With the total absence of real-world motorsports, an increasing number of drivers have taken to virtual racing instead.
Haas Formula 1 driver Romain Grosjean is one of the latest to dip his toes into esports, having recently launched his own esports team that will make its debut this weekend for the iRacing 24 Hours Nurburgring.
He started sim racing three weeks ago, having not played any racing games in a big way for 10 years.
But while current F1 drivers such as Charles Leclerc, Alex Albon and Lando Norris have all taken part in F1’s Virtual GPs, Grosjean has currently declined joining in despite pressure from F1 to do so.

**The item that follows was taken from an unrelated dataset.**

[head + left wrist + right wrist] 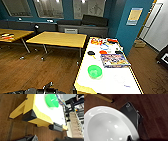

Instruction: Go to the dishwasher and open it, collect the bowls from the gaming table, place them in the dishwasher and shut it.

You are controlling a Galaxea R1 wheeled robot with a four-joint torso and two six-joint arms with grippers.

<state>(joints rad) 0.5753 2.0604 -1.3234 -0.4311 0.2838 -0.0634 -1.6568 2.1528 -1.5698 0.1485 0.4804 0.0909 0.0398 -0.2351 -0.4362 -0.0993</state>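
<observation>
I'm looking into an office break or common room. Teal walls (pixel 130 35) carry a framed notice (pixel 134 16), and interior glass windows (pixel 48 8) run along the far side above a dark low counter (pixel 82 28). Yellow wooden tables (pixel 58 39) on metal legs stand on a brown wood-look floor (pixel 37 70). A long white-topped table (pixel 112 80) holds a colourful game box (pixel 115 60) and scattered small items.

Soft, blurry views – ceiling lights glare on the white bowl (pixel 107 126)
</observation>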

“The F1 game I’ve tried a little bit and didn’t get a great feel initially so I put it aside and went more into iRacing,” Grosjean told The Race.
“I, for some reason, appreciate the GT cars and I feel iRacing is a little bit more realistic in terms of how the car behaves.
“I think I’m not the only one with that comment I believe.
“I know F1 really wants me to join and I would love to, but still, if it’s me two seconds off the pace it’s a bit tough.
“What you’re missing is the sensation, the feeling of speed that you don’t get, and that’s the same in the simulator, you know with the multi-million [pound] F1 ones, so I guess the limitations are kind of the same in that aspect,” Grosjean said.
“It’s a bit of a full job at the beginning, understanding the fuel level, if you do or don’t change tyres in a race which I didn’t even know how to select in the beginning” :: Romain Grosjean
“The only thing I miss is the feeling from the ass, you know it’s all coming through the steering wheel and the motors they do a great job, but still you’re missing the feeling from the chassis itself which for me is the hardest thing to get at the beginning.”
Having spent a decade away from playing racing games and sims at home, he’s had quite the learning curve getting up to speed on iRacing.
While he admits he’s far from the quickest driver on the platform, he’s enjoyed moving up the ranks and learning all the virtual racing tricks.
“Well it’s great fun, there’s a lot of really interesting stuff like the setup and so on needs to be spot on,” Grosjean said.
“I need to find the time to do my license because at the moment I don’t think I could do the races on ovals. But World Rallycross, I love World Rallycross, IndyCar racing could be fun so yeah, I’m up for that” :: Romain Grosjean
“It’s a bit of a full job at the beginning, understanding the fuel level, if you do or don’t change tyres in a race which I didn’t even know how to select in the beginning so I was like ‘why am I so slow in the pitstops?’ and I was told ‘because you’re changing tyres’.
“There’s a lot of things you need to learn but it’s good fun.”
Other motorsport championships have adopted iRacing as their sim of choice for their esports counterparts, including IndyCar and NASCAR.
Norris is set to join the IndyCar iRacing Challenge for this weekend’s event.
Grosjean’s much more interested in participating in those events, although doesn’t yet have the iRacing credentials or experience needed to join in.
Being a father of three children hasn’t helped his progress on the sim either.
“I need to find the time to do my license because at the moment I don’t think I could do the races on ovals”.
“But World Rallycross, I love World Rallycross, IndyCar racing could be fun so yeah, I’m up for that.
“It’s just as I say timing and having kids at home doesn’t always make it that easy.”
Grosjean’s esports team, R8G Sim Racing, backed by Triple A Esports will feature seven sim racing drivers who will be confirmed soon.
A full breakdown of Grosjean’s new sim racing team and his ambitions for the project is also expected soon.